Geoff Keighley and company are back again, revealing the nominees for the 2025 edition of The Game Awards, which will stream live from the Peacock Theater in Los Angeles on Thursday, December 11, 2025. This year the one to beat is Sandfall Interactive’s Clair Obscur: Expedition 33, which has received 12 nominations, and the most in the show’s history.

Those 12 nominations nearly double the next nearest nominee in Kojima Productions’ Death Stranding 2: On the Beach and Sucker Punch Productions’ Ghost of Yōtei with seven. Supergiant Games’ Hades II has six nominations, while Team Cherry’s Hollow Knight: Silksong has five.
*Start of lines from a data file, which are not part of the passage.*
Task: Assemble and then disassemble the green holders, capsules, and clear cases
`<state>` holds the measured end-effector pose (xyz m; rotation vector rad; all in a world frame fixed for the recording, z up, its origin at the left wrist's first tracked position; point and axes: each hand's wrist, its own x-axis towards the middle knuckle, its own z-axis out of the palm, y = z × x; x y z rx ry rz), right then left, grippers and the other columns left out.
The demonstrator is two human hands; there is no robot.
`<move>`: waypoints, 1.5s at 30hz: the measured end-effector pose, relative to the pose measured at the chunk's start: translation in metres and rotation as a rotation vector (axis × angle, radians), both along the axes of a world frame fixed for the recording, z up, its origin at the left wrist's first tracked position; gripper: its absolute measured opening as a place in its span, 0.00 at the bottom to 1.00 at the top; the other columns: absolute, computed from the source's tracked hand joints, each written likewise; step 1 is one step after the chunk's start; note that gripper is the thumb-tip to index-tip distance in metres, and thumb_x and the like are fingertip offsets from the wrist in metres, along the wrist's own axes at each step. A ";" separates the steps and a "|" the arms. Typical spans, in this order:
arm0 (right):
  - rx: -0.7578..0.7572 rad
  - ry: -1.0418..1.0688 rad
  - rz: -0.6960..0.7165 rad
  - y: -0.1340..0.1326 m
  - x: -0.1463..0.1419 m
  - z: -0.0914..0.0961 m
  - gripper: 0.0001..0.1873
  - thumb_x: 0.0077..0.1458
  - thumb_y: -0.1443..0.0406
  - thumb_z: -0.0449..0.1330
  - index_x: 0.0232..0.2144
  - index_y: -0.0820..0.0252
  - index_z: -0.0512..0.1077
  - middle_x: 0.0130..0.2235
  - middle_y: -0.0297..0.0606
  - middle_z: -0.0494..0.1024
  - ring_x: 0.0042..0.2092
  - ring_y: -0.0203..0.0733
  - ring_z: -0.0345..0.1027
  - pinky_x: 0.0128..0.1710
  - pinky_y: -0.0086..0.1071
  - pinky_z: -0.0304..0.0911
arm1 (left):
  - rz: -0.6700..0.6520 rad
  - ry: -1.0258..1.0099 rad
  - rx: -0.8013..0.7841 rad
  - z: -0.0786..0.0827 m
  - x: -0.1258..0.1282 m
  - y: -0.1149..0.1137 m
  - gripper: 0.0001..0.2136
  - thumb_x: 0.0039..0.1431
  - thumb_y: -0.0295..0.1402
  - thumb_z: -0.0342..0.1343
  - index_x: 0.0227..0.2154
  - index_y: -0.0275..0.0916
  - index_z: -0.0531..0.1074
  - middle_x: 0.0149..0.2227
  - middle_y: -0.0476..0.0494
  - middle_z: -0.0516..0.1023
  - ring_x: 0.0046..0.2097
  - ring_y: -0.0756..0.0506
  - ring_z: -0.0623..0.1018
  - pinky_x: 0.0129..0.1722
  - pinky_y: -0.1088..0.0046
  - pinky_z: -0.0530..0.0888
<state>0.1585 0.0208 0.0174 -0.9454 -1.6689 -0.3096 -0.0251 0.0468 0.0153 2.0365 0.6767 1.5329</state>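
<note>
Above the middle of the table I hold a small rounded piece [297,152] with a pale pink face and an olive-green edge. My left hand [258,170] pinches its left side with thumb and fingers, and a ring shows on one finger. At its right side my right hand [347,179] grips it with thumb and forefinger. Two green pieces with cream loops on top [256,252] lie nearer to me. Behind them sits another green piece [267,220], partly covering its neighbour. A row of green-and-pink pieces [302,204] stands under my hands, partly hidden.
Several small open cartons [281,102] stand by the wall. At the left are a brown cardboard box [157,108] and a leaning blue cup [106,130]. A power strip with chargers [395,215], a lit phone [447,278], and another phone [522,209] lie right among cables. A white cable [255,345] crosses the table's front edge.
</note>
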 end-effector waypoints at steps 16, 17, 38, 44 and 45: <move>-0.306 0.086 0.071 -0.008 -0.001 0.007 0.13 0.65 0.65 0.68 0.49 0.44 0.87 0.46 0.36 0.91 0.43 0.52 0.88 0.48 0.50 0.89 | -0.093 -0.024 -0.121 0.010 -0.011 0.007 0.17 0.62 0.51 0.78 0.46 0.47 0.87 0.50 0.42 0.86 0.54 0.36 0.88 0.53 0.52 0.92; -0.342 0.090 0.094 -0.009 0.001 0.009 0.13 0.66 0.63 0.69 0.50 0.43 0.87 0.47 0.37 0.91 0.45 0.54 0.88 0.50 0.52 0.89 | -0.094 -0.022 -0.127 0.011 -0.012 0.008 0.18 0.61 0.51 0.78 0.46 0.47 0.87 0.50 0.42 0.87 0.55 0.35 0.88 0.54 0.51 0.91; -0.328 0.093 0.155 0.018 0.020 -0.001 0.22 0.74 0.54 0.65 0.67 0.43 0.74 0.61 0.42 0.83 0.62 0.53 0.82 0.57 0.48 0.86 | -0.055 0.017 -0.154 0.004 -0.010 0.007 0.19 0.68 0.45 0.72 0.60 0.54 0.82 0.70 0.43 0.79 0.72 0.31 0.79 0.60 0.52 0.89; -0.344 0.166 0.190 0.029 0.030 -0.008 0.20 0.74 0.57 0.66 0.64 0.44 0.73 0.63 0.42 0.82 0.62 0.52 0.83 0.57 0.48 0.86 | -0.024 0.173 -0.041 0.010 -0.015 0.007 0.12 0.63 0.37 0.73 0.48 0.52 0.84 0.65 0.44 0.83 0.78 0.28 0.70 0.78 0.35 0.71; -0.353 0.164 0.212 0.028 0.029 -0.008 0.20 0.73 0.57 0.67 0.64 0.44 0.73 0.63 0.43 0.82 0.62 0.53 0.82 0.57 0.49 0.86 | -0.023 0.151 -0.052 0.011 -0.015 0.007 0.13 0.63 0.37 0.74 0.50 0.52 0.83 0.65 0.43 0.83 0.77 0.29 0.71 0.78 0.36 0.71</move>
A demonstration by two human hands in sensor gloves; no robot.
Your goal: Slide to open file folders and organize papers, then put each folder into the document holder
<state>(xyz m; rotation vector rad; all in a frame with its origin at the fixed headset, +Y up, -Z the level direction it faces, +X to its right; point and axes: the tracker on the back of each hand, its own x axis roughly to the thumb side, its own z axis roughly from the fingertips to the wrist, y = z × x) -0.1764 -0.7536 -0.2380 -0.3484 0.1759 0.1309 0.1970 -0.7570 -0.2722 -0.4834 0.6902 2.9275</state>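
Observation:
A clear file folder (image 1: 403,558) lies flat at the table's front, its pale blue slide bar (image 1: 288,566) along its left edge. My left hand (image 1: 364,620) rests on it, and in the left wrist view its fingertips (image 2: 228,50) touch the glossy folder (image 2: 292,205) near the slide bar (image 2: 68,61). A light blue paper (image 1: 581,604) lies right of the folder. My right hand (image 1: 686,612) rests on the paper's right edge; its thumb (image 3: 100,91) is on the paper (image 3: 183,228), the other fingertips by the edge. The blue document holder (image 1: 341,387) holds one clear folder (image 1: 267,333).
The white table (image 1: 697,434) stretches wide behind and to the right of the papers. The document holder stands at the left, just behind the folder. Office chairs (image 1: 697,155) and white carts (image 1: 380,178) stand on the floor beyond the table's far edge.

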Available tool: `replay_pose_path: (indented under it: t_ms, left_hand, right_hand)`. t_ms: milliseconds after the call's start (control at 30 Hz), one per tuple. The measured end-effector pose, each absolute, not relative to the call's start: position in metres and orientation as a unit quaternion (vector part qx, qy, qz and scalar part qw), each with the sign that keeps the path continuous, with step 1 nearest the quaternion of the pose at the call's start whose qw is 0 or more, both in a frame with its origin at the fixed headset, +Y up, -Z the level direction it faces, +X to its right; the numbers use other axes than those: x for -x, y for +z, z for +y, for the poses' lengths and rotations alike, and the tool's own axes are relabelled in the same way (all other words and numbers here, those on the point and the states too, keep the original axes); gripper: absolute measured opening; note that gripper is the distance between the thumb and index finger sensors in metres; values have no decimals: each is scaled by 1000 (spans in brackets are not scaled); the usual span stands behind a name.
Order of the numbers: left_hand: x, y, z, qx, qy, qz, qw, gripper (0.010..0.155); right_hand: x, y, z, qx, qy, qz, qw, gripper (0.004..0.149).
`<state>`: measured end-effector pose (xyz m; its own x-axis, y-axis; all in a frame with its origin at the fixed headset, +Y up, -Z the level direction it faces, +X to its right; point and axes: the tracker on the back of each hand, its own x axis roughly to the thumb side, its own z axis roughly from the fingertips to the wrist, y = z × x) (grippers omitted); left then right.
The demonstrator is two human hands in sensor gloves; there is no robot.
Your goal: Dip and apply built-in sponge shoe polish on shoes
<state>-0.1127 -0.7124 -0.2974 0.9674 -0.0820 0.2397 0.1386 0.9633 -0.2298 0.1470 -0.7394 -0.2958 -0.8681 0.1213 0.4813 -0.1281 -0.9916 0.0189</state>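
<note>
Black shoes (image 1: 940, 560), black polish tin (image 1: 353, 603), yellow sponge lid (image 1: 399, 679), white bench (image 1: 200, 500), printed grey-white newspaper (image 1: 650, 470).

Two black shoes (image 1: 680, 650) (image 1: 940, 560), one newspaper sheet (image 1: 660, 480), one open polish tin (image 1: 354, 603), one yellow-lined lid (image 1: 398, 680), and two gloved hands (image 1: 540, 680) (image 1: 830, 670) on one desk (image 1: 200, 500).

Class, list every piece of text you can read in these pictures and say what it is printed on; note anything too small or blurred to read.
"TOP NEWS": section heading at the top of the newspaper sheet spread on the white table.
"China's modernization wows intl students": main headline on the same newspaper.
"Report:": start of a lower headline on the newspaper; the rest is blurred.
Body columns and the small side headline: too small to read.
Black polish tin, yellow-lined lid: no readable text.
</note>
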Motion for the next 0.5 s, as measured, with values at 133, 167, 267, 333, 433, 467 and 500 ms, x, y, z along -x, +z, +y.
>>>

Making things interesting is that Clair Obscur, Death Stranding 2: On the Beach, Hades II and Hollow Knight: Silksong are all up for Game of the Year, alongside Warhorse Studios’ Kingdom Come: Deliverance II and Nintendo’s Donkey Kong Bananza.

Meanwhile, horror fans have a few nominees to cheer for this year, with Konami’s Silent Hill f receiving four nominations (which is sadly less than what Bloober Team’s Silent Hill 2 received last year), id Software’s Doom: The Dark Ages garnering three, and Compulsion Games’ South of Midnight getting two nominations.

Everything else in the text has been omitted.